The Common Stock was sold at a price of $0.50 per share, resulting
in gross proceeds to the Company of $3,167,769, before deducting placement agent fees and estimated offering expenses. The net
offering proceeds to the Company, after deducting the Placement Agents’ fees and other estimated offering expenses payable
by the Company, were approximately $2.88 million.
The closing of the Offering occurred on October 4, 2019.
Pursuant to the Placement Agency Agreement, the Company agreed to
pay the Placement Agents a cash fee equal to 9% of the aggregate purchase price of the Units sold. The Company also agreed to reimburse
the Placement Agent for certain expenses in connection with the Offering, up to $35,000. In addition, the Company granted warrants
to the Placement Agents to purchase up to 633,553 shares of common stock, equal to 10% of the aggregate number of shares of common
stock sold in the Offering. The warrants have an exercise price of $0.625 (or 125% of the public offering price per share) include
a cashless exercise provision and will have piggy-back registration rights.
The Placement Agency Agreement contains indemnification, representations,
warranties, conditions precedent to closing and other provisions customary for transactions of this nature.
The securities in the Offering were offered and sold pursuant to
the Company’s “shelf” registration statement (File No. 333-213766), which was declared effective by the United
States Securities and Exchange Commission on October 4, 2016. A copy of the Maslon LLP’s legal opinion relating to the legality
of the issuance and sale of the shares in the Offering is attached as Exhibit 5.1 to this report.
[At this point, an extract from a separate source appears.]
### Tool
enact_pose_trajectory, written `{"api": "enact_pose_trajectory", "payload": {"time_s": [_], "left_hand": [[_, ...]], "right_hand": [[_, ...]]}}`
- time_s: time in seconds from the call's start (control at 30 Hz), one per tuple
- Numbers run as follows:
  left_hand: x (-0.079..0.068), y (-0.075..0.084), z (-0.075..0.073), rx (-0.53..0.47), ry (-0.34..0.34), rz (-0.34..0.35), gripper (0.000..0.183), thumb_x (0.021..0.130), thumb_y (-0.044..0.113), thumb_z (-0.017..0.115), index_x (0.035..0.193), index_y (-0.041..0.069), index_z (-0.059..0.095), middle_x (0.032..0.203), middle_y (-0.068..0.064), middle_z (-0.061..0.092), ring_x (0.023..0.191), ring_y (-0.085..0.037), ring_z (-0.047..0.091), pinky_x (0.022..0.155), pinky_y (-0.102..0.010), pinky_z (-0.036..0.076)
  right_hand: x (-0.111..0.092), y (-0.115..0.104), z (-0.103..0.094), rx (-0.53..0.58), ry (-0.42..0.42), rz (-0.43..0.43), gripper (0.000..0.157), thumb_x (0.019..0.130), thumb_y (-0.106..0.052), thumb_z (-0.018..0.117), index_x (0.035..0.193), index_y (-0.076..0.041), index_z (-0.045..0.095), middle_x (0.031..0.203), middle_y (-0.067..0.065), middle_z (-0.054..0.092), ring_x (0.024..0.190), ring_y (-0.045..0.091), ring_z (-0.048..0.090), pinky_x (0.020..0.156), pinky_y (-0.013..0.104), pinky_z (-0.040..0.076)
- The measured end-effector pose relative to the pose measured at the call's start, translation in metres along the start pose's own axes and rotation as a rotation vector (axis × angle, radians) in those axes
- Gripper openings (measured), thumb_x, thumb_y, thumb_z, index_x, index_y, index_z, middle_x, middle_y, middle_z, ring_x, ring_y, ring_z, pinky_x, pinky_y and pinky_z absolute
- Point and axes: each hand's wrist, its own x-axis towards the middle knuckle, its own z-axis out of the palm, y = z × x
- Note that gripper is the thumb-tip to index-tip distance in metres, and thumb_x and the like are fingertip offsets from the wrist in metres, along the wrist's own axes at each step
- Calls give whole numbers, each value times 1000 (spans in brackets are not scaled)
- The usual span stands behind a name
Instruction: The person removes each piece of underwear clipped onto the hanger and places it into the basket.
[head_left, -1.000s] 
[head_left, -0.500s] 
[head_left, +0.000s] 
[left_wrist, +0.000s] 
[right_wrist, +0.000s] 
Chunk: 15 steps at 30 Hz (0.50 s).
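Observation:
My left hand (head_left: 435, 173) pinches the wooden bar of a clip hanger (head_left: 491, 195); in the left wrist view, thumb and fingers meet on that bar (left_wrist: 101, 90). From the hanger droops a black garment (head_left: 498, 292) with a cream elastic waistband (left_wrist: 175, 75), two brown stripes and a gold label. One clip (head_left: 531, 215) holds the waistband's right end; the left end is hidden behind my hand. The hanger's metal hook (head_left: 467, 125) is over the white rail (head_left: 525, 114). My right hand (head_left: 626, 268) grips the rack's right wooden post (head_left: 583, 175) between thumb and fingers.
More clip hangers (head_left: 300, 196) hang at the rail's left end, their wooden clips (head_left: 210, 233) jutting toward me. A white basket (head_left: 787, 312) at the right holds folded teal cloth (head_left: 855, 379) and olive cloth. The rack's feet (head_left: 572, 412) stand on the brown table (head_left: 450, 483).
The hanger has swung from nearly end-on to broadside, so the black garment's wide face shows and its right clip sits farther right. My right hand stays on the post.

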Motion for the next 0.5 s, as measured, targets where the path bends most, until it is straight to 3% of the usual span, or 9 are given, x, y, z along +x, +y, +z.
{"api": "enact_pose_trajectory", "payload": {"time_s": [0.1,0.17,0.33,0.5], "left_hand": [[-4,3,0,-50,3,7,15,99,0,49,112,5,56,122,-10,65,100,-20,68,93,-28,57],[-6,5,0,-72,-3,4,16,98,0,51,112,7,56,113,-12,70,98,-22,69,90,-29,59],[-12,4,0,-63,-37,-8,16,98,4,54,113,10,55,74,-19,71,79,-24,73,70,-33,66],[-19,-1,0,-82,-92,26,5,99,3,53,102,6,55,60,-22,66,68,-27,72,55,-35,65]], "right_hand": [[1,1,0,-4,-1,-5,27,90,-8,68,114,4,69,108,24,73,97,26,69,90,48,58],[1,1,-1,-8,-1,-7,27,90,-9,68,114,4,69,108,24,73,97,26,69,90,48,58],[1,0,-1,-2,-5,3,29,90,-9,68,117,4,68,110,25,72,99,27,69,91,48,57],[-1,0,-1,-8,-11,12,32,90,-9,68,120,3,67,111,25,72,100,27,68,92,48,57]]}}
The Placement Agency Agreement and form of warrant are filed as Exhibits
1.1, 4.1 and 4.2, respectively, and are incorporated into this Item 1.01 by reference. The foregoing description of such documents
is qualified in its entirety by reference to the full text thereof. The representations, warranties and covenants contained in
the Placement Agency Agreement were made only for purposes of such agreements and as of specific dates, were solely for the benefit
of the parties to such agreements. The press releases announcing the Offering and the pricing of the Offering are attached hereto
as Exhibits 99.1 and 99.2, respectively, and are incorporated herein by reference.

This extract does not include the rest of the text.